What is being asked
Set the listing down once more, exactly as given.

Collected data
-*-

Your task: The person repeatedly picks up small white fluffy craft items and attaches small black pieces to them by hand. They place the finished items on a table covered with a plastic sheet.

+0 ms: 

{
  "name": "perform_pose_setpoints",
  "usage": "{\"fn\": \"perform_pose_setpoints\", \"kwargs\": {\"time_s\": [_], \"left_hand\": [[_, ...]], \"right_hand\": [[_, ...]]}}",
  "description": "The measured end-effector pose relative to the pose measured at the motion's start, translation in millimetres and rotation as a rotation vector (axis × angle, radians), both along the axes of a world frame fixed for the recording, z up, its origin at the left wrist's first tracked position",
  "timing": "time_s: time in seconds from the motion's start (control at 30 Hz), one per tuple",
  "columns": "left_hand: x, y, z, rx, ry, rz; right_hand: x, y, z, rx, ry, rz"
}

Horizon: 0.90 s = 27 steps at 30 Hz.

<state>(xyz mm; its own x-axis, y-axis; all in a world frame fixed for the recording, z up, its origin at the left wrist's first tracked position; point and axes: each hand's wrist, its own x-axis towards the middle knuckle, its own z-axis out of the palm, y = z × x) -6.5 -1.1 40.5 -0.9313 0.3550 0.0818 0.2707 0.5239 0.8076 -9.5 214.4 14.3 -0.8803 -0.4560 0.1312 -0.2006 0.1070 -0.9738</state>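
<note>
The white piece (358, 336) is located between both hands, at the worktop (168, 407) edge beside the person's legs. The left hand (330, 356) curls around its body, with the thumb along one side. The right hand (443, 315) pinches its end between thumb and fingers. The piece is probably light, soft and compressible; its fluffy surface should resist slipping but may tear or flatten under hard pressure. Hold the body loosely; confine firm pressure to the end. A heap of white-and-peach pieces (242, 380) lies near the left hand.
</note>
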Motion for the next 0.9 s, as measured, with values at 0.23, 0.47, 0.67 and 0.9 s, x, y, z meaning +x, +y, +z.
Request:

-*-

Output below
Your task: The person repeatedly picks up small white fluffy craft items and attaches small black pieces to them by hand. They place the finished items on a table covered with a plastic sheet.

+0 ms: 

{
  "name": "perform_pose_setpoints",
  "usage": "{\"fn\": \"perform_pose_setpoints\", \"kwargs\": {\"time_s\": [_], \"left_hand\": [[_, ...]], \"right_hand\": [[_, ...]]}}",
  "description": "The measured end-effector pose relative to the pose measured at the motion's start, translation in millimetres and rotation as a rotation vector (axis × angle, radians), both along the axes of a world frame fixed for the recording, z up, its origin at the left wrist's first tracked position",
  "timing": "time_s: time in seconds from the motion's start (control at 30 Hz), one per tuple",
  "columns": "left_hand: x, y, z, rx, ry, rz; right_hand: x, y, z, rx, ry, rz"
}

Horizon: 0.90 s = 27 steps at 30 Hz.

<state>(xyz mm; its own x-axis, y-axis; all in a world frame fixed for the recording, z up, its origin at the left wrist's first tracked position; point and axes: each hand's wrist, its own x-axis towards the middle knuckle, its own z-axis out of the palm, y = z × x) -6.5 -1.1 40.5 -0.9313 0.3550 0.0818 0.2707 0.5239 0.8076 -9.5 214.4 14.3 -0.8803 -0.4560 0.1312 -0.2006 0.1070 -0.9738</state>
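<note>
The white piece (358, 336) is located between both hands, at the worktop (168, 407) edge beside the person's legs. The left hand (330, 356) curls around its body, with the thumb along one side. The right hand (443, 315) pinches its end between thumb and fingers. The piece is probably light, soft and compressible; its fluffy surface should resist slipping but may tear or flatten under hard pressure. Hold the body loosely; confine firm pressure to the end. A heap of white-and-peach pieces (242, 380) lies near the left hand.
</note>
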Motion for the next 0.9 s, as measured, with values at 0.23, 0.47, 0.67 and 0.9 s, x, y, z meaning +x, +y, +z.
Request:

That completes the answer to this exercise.